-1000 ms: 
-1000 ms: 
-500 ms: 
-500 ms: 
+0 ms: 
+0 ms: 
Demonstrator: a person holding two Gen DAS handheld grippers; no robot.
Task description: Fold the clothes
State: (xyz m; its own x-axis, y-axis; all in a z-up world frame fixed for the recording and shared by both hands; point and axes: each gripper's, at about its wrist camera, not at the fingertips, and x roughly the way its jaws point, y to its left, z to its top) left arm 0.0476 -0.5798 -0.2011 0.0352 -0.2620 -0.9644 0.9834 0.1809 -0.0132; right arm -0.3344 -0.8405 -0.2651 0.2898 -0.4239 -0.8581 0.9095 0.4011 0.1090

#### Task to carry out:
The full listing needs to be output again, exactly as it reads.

#### Exercise result:
-1000 ms: 
-1000 ms: 
-500 ms: 
-500 ms: 
+0 ms: 
+0 ms: 
Demonstrator: a person holding two Gen DAS handheld grippers; no robot.
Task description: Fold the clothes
State: (xyz m; its own x-axis, y-axis; all in a z-up world frame fixed for the recording and shared by both hands; point and axes: each gripper's, at about its wrist camera, not at the fingertips, and x roughly the way its jaws point, y to its left, z to its top) left arm 0.0476 -0.5798 -0.2011 0.0352 -0.2620 -0.9644 0.9834 0.1809 -0.0132; right arm -0.3344 -0.8405 -0.2651 0.2898 -0.4239 -0.8581 0.9095 0.4011 0.1090

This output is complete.